I wrote previously that we can extract semantic meaning from nonsense words, through parallel sounds and morphemes attached to them. Likewise, for fake English, to sound most convincing, we need to preserve morphemes, because for some reason, English morphemes are very English to any English speaker. So much so that we attach them to foreign words when we attempt to Anglicise them. For example, we can say a person “kamikaze’d” or that perhaps something could be “taco-licious”. What that means exactly, I’m not sure, but we often use English affixes to bring foreign words to make them fit into our language.

Likewise, if we were to create nonsensical, fake English conversation, we must preserve these affixes, for they give words their purposes.
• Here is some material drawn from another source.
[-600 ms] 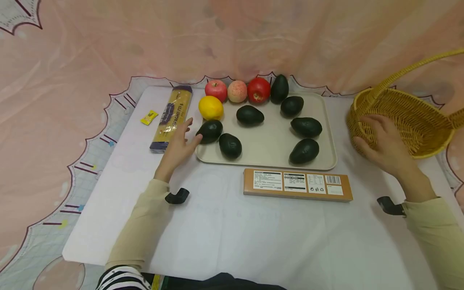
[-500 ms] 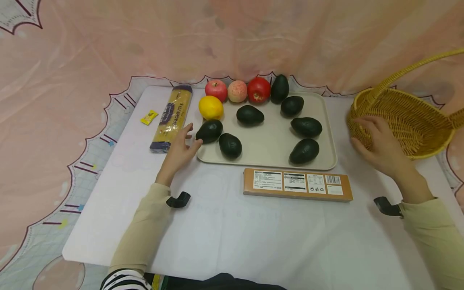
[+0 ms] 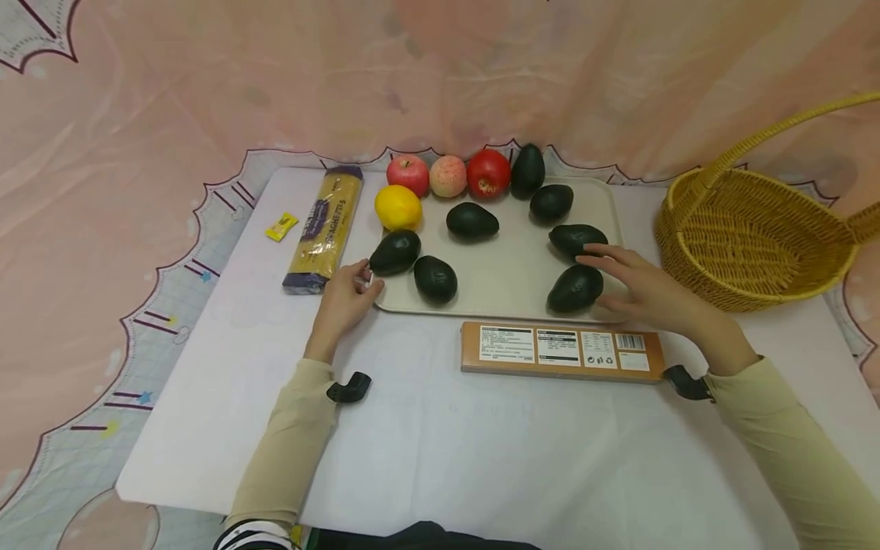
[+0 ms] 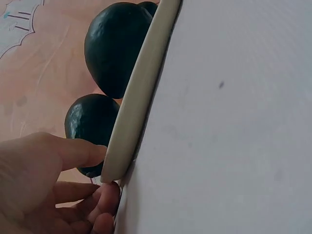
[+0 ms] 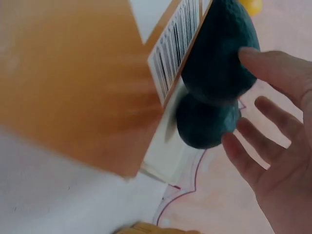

For example, we use “-tion” to turn something into a process, such as “crown” to “coronation,” “investigate” to “investigation.” If I used a word like “hakilimation,” chance are, a competent English speaker can probably draw inferences that the root word would be “hakilimate.” If I said a person is “taffing,” the root verb is probably “to taff.”

Here’s my attempt at speaking fake English, using the rules I have highlighted. I think if someone weren’t paying close attention and heard this in the background, it could pass for real English. Also included are fake Chinese and Japanese, that, in my opinion, sound a lot more legit than those without knowledge of how the language is structured.

Here’s an example of a Microsoft ad that uses fake Chinese convincingly. Granted, a lot of the words are slurred, given its more conversational nature, but to those who know the language, some actual Chinese can be teased out from that blur of words.